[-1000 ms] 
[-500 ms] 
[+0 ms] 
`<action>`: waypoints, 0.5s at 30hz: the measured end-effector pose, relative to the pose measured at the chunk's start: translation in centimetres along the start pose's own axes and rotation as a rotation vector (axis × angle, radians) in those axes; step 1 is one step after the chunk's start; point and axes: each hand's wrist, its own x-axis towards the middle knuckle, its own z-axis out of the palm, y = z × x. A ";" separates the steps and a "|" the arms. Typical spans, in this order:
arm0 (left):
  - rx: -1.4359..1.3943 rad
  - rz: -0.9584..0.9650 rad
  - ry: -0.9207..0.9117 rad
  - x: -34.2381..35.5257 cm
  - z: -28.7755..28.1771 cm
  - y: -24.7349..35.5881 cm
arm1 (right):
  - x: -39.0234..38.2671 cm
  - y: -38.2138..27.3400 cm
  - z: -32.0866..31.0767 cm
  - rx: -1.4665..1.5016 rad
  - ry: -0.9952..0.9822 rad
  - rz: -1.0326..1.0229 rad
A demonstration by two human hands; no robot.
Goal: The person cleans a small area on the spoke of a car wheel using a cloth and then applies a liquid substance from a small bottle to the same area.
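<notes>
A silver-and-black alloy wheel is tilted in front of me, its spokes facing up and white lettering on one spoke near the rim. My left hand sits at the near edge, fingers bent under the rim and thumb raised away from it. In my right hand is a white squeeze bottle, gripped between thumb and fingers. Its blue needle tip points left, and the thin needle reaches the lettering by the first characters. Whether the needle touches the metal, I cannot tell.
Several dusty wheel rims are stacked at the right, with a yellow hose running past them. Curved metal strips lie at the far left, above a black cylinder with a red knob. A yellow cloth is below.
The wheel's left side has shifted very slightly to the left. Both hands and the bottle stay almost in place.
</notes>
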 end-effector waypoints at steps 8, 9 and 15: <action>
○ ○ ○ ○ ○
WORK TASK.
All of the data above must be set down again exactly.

ANSWER TO THE EXERCISE.
[-1000 ms] 
[-500 ms] 
[+0 ms] 
`<action>`: waypoints, 0.5s at 30hz: the measured end-effector pose, relative to the pose measured at the chunk's start: translation in centimetres along the start pose's own axes and rotation as a rotation vector (axis × angle, radians) in those axes; step 1 is one step after the chunk's start; point and axes: each hand's wrist, its own x-axis towards the middle knuckle, its own z-axis out of the palm, y = z × x. A ";" separates the steps and a "|" the arms. Typical spans, in this order:
arm0 (left):
  - rx: -1.4359..1.3943 rad
  - rz: -0.9584..0.9650 rad
  - ry: -0.9207..0.9117 rad
  - x: -34.2381..35.5257 cm
  - z: -28.7755..28.1771 cm
  - y: -24.7349..35.5881 cm
arm1 (right):
  - x: -39.0234..38.2671 cm
  - y: -38.2138..27.3400 cm
  - z: -32.0866..31.0767 cm
  - rx: -1.4665..1.5016 rad
  - ry: -0.9952..0.9822 rad
  - rz: -1.0326..1.0229 rad
A demonstration by two human hands; no robot.
Goal: The person cleans a small area on the spoke of a car wheel using a cloth and then applies a liquid substance from a small bottle to the same area.
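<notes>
A silver-and-black alloy wheel is tilted in front of me, its spokes facing up and white lettering on one spoke near the rim. My left hand sits at the near edge, fingers bent under the rim and thumb raised away from it. In my right hand is a white squeeze bottle, gripped between thumb and fingers. Its blue needle tip points left, and the thin needle reaches the lettering by the first characters. Whether the needle touches the metal, I cannot tell.
Several dusty wheel rims are stacked at the right, with a yellow hose running past them. Curved metal strips lie at the far left, above a black cylinder with a red knob. A yellow cloth is below.
The wheel's left side has shifted very slightly to the left. Both hands and the bottle stay almost in place.
</notes>
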 end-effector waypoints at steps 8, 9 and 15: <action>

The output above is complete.